■ WORK ITEM: Filter the listing below, keeping only the lines with the word "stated".

■ RAW DATA:

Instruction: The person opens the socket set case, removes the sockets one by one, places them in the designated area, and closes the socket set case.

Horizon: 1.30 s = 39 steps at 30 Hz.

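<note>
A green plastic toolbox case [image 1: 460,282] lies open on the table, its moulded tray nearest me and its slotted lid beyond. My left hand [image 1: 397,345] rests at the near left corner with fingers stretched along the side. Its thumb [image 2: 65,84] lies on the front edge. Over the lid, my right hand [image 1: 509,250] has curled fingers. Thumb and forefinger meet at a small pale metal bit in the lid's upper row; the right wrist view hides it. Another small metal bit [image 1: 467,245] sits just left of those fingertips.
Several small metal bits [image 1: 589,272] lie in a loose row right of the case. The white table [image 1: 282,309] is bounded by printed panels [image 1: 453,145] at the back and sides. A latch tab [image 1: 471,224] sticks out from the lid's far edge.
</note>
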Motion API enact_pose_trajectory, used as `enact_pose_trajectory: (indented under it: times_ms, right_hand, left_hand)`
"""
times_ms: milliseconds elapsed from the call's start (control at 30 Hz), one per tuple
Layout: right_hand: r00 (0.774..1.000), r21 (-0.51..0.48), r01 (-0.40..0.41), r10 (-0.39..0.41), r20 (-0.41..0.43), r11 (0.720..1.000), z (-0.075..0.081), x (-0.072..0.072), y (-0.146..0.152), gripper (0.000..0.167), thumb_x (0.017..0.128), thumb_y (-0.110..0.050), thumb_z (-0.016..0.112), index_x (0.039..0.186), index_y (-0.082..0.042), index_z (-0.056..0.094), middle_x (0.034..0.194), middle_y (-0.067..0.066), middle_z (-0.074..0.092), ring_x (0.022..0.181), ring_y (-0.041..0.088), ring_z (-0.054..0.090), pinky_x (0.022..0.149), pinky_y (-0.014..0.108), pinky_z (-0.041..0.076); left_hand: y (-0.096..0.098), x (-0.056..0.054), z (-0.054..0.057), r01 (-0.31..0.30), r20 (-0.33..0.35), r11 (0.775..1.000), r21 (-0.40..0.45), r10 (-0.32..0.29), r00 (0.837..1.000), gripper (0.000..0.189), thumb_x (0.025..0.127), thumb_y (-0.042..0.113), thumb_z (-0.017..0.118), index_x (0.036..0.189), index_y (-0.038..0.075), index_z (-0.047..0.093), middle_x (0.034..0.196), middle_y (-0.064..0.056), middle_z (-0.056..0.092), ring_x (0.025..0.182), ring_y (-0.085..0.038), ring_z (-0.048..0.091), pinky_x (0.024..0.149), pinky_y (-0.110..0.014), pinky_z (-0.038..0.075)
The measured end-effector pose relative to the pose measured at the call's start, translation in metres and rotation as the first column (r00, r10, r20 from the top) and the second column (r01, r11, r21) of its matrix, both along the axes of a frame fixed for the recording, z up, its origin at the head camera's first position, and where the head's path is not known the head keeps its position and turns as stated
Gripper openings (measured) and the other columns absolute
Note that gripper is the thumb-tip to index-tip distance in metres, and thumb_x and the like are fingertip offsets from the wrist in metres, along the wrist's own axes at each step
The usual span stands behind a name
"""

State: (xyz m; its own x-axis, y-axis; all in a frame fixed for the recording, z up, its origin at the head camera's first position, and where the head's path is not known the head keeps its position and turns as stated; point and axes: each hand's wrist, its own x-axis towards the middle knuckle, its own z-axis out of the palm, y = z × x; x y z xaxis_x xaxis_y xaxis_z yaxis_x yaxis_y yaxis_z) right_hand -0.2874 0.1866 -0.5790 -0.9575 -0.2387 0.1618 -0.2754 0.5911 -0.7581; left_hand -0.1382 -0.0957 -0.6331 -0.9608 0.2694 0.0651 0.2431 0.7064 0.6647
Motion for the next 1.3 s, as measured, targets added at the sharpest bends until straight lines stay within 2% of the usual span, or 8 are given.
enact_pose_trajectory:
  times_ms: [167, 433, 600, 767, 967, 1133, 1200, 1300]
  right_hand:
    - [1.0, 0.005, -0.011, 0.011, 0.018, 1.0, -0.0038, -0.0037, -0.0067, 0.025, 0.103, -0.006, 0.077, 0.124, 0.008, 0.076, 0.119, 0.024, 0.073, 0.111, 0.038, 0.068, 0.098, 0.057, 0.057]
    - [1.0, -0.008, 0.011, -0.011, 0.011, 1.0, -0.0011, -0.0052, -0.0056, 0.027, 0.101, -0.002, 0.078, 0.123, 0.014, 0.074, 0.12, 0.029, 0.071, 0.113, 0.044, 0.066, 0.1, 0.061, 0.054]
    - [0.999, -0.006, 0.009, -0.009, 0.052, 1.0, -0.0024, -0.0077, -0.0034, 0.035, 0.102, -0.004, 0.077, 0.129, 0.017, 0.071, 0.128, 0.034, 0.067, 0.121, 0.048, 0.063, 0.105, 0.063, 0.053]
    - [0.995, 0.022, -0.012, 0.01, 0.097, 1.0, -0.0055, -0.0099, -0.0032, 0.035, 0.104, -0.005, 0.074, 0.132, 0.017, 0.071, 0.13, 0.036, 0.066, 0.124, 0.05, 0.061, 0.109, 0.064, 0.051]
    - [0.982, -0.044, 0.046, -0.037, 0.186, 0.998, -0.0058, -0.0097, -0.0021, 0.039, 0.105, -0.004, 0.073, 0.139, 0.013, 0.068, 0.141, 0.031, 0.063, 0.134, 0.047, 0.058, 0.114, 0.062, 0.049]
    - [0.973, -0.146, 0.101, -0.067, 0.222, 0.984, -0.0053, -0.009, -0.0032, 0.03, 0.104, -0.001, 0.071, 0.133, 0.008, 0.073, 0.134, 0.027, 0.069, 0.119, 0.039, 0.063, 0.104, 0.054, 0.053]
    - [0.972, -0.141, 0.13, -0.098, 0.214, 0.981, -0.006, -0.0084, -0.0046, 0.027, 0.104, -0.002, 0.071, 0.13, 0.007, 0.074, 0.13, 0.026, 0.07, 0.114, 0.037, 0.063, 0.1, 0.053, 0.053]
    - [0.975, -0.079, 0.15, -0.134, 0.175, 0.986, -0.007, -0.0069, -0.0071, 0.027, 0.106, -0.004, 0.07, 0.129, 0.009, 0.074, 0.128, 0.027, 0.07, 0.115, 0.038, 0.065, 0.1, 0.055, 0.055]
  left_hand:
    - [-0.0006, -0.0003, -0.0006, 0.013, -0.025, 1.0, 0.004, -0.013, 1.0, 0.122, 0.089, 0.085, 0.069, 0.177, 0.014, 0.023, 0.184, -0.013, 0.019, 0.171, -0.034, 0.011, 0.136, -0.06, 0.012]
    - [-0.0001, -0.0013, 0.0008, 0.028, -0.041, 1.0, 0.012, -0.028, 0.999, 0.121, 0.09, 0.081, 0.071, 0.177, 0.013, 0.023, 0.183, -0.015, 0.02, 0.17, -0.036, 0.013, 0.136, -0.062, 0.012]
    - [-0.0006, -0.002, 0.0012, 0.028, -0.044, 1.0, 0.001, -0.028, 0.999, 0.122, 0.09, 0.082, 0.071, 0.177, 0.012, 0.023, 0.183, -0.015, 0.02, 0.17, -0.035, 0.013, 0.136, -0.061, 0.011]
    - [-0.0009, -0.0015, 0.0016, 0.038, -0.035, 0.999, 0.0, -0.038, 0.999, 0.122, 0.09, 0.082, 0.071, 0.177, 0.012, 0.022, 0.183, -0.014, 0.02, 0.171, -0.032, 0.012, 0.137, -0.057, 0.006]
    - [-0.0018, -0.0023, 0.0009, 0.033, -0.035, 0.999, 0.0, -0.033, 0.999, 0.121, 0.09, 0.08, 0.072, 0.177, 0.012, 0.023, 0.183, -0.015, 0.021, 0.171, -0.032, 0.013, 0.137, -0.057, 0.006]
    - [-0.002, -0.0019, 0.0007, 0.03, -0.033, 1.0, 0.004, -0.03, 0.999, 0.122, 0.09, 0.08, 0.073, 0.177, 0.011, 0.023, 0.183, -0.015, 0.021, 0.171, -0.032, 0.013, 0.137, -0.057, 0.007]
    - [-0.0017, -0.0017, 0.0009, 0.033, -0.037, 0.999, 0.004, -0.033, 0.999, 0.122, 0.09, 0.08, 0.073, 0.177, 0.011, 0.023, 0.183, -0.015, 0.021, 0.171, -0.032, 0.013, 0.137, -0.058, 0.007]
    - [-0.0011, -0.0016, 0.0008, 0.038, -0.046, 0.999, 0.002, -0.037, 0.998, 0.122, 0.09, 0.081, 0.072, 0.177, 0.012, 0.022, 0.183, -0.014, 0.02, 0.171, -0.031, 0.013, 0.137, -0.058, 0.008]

■ SOLUTION TO THE EXERCISE:
The measured end-effector pose relative to the pose measured at the call's start, translation in metres and rotation as the first column (r00, r10, r20 from the top) and the second column (r01, r11, r21) of its matrix, both along the axes of a frame fixed for the recording, z up, its origin at the head camera's first position, and where the head's path is not known the head keeps its position and turns as stated
State: (xyz m; its own x-axis, y-axis; all in a frame fixed for the recording, z up, its origin at the head camera's first position, and where the head's path is not known the head keeps its position and turns as stated; point and axes: each hand's wrist, its own x-axis towards the middle knuckle, its own z-axis out of the palm, y = z × x; x y z xaxis_x xaxis_y xaxis_z yaxis_x yaxis_y yaxis_z) right_hand -0.2874 0.1866 -0.5790 -0.9575 -0.2387 0.1618 -0.2754 0.5911 -0.7581; left_hand -0.1382 -0.0957 -0.6331 -0.9608 0.2694 0.0651 0.2431 0.7064 0.6647

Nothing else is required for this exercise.